## Input data:
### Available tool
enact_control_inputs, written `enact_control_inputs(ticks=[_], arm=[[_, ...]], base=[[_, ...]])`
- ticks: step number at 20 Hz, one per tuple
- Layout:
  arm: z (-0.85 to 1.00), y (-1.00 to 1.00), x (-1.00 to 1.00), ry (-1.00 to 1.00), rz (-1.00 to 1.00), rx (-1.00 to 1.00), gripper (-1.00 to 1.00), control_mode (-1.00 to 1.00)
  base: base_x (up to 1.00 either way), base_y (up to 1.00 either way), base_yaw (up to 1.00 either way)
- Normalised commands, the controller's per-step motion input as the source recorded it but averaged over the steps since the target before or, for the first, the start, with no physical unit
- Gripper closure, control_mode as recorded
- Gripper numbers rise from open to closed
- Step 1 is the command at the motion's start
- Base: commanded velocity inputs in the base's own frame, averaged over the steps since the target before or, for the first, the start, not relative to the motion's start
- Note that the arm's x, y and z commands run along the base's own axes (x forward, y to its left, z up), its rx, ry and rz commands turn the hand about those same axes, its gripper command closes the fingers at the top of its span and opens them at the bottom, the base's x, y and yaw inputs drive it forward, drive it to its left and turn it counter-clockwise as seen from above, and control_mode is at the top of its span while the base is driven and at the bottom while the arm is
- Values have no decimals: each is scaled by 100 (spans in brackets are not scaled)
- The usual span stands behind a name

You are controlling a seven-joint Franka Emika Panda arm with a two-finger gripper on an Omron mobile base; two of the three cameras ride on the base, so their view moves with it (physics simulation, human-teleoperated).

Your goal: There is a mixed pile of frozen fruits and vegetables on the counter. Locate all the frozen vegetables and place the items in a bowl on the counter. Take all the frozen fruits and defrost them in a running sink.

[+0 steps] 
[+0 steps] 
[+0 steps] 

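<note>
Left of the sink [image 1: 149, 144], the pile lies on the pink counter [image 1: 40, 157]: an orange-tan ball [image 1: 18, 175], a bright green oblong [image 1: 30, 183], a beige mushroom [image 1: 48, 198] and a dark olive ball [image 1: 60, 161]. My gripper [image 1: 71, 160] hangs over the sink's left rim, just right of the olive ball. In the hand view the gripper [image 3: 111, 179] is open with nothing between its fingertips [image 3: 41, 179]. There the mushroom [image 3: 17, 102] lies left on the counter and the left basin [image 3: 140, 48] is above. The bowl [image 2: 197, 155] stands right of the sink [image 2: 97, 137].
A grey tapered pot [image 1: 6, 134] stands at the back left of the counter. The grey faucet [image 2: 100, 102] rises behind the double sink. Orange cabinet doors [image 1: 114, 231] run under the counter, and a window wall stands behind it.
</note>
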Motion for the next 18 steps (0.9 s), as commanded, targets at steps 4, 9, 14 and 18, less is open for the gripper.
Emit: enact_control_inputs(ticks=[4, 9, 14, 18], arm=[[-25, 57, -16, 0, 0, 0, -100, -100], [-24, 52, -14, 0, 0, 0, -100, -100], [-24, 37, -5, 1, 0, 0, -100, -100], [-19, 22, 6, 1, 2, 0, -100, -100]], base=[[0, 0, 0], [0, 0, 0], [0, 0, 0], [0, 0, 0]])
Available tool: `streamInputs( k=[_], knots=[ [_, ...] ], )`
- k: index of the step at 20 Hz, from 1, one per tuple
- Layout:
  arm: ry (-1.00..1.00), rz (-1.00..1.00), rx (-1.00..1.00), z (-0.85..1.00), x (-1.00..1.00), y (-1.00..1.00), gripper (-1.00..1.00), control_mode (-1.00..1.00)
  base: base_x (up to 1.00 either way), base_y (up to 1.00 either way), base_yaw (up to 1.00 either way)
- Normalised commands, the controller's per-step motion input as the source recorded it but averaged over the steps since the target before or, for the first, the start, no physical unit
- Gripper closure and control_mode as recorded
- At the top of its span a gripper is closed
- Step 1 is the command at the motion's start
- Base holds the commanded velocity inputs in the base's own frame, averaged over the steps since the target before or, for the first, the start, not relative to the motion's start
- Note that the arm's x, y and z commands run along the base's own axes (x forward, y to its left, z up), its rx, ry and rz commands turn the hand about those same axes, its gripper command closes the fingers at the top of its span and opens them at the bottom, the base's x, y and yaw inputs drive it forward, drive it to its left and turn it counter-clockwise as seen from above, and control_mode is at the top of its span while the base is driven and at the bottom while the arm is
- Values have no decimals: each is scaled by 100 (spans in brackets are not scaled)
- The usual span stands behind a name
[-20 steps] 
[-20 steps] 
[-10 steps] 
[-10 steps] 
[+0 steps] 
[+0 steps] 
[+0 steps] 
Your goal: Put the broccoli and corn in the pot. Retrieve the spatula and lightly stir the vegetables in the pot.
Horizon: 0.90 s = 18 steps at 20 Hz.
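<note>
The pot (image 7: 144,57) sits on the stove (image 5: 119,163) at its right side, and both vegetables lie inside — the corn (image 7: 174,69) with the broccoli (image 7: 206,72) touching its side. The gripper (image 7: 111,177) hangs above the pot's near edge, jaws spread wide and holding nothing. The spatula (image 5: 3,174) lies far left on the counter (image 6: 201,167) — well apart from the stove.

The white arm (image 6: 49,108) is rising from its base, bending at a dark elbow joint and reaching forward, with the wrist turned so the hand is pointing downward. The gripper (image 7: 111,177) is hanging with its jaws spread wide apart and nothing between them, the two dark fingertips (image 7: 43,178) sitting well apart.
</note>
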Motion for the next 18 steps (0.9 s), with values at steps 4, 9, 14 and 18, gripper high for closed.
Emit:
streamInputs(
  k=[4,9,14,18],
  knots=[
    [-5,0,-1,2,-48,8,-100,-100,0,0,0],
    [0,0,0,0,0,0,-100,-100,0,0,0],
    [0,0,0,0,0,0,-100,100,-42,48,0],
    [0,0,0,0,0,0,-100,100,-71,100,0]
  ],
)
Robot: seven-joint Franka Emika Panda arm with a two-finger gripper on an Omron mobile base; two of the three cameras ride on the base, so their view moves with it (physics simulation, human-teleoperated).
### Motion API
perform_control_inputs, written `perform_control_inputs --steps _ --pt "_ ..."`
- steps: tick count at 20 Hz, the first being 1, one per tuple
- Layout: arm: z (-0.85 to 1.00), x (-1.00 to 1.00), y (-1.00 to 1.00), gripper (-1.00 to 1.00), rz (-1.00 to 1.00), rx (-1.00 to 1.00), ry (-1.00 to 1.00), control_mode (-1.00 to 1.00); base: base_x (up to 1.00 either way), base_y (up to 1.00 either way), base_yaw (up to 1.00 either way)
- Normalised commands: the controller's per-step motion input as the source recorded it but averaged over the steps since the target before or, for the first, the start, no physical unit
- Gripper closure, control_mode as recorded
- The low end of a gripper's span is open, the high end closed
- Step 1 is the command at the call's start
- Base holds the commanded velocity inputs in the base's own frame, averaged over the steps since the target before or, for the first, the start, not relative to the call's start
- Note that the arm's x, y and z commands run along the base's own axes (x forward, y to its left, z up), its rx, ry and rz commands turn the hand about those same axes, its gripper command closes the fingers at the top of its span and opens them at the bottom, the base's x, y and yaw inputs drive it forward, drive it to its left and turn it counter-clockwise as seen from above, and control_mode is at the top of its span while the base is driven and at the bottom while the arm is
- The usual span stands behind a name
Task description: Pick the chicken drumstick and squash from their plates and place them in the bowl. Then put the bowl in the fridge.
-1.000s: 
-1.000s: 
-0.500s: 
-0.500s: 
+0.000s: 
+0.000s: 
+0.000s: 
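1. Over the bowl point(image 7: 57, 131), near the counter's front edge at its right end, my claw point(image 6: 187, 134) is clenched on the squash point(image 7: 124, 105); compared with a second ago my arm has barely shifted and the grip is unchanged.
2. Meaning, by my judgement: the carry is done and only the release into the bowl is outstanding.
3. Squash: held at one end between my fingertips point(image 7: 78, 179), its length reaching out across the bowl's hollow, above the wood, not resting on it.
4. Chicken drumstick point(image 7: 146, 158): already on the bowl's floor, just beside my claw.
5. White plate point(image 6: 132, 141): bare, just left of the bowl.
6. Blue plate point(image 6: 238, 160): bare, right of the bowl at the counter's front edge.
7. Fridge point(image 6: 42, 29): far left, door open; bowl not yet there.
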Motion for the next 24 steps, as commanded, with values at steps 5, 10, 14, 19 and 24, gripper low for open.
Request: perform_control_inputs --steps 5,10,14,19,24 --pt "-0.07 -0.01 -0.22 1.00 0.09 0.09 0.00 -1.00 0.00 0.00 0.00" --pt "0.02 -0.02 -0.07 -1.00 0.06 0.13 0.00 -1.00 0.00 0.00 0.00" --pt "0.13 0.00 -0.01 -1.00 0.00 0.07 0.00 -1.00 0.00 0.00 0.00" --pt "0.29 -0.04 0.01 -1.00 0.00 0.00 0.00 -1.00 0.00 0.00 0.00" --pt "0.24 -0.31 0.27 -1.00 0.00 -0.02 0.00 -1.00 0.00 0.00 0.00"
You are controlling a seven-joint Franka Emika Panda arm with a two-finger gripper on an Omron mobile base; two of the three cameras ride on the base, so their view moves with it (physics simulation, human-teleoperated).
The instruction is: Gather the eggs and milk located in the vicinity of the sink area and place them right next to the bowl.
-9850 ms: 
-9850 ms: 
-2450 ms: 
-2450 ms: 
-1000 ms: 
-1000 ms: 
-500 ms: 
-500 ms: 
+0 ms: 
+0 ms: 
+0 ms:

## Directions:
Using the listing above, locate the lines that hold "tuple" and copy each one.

## Exercise output:
- ticks: step number at 20 Hz, one per tuple
- k: index of the step at 20 Hz, from 1, one per tuple
- steps: tick count at 20 Hz, the first being 1, one per tuple

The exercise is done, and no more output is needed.